Linee guida privacy EDPB: targeting dei social media user e feedback ricevuti



Le linee guida EDPB (European Data Protection Board) nell’ambito del targeting dei social media user, nascono dalla necessità, sempre più forte, di disciplinare, e ancor prima definire, le regole per la “targhettizzazione” degli utenti dei social media. Con social media si intendono “le piattaforme online che consentono lo sviluppo di reti e comunità di utenti, tra le quali vengono condivise informazioni e contenuti”. La targhettizzazione tramite i social media non è realizzata mediante una “semplice” selezione di soggetti destinatari di una specifica comunicazione, ma è il frutto di un processo più complesso. Questo processo presuppone un’analisi di dati e informazioni provenienti da più fonti e che può avere degli impatti molto forti sui diritti e sulle libertà delle persone. Dalla mancanza di trasparenza e perdita di controllo per l’utente, fino all’utilizzo di dati contro o al di là delle ragionevoli aspettative dello stesso, passando per possibili effetti discriminatori ed esclusivi e restrizioni delle informazioni percepibili dall’utente o al contrario ricezione di una pluralità di informazioni divergenti che rendono impossibile capire e/o fare una scelta. Nell’ambito della tutela dei dati personali, l’intervento dell’EDPB nel definire le posizioni dei targeters e dei social media providers è stato conseguente anche alle pronunce della Corte di Giustizia dell’Unione Europea nelle cause Wirtschaftsakademie (C-210/16), Jehovah’s Witnesses (C-25/17) e Fashion ID (C-40/17) e dalle quali chiaramente è stato ispirato. Come per le altre Guidelines, anche in questo caso il Comitato utilizza differenti esempi per meglio inquadrare le possibili situazioni e le conseguenti posizioni degli attori coinvolti.

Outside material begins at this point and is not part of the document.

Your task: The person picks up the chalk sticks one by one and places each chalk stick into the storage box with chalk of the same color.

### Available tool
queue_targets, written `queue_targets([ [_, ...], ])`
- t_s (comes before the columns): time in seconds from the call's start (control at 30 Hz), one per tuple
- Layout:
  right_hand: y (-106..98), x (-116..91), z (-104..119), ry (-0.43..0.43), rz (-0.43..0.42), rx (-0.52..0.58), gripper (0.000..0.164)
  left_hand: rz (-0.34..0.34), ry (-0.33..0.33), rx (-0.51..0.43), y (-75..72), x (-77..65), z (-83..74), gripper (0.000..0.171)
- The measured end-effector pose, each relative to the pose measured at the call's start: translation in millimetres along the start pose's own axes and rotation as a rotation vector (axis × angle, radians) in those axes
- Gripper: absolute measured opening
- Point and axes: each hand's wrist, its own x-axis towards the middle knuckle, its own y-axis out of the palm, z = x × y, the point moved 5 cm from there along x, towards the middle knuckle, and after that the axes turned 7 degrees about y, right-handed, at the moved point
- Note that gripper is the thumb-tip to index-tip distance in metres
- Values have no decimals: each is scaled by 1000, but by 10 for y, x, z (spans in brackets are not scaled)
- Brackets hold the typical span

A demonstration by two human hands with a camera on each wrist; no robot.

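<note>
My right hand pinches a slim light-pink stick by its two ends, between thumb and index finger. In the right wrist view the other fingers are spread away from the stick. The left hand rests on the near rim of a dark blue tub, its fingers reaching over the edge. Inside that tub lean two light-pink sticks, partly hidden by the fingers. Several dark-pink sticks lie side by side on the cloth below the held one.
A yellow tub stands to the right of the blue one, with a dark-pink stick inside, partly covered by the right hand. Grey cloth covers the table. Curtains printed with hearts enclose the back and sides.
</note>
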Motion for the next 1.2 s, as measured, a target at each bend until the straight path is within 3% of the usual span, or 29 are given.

Gli attori coinvolti ed i differenti meccanismi di targeting

I due principali protagonisti di questo documento sono i social media providers, definiti come “i fornitori di social media che offrono un servizio online che consente la creazione di reti e comunità per la condivisione di informazioni” e i targeters, definiti come “le persone fisiche o giuridiche che utilizzano i servizi dei social media per indirizzare messaggi specifici a un insieme di utenti, selezionando il pubblico in base alle caratteristiche, interessi o preferenze degli individui interessati”.Gli interessati in questo caso sono gli utenti, registrati o meno, che hanno accesso al social media.Tre sono i possibili meccanismi di targeting individuati:
  1. Targeting basato sui dati forniti direttamente dall’interessato ai providers o ai targeters.
  2. Targeting basato sui dati rilevati dall’utilizzo di un servizio o device, quali le attività compiute dall’utente sulla piattaforma del social media, così come le informazioni provenienti da siti web terzi contenenti plugin.
  3. Targeting basato su dati creati dal Titolare del trattamento e connessi con dati forniti dall’utente o osservati dal Titolare. Ad esempio l’interesse dell’utente per un prodotto desunto dal suo comportamento di navigazione.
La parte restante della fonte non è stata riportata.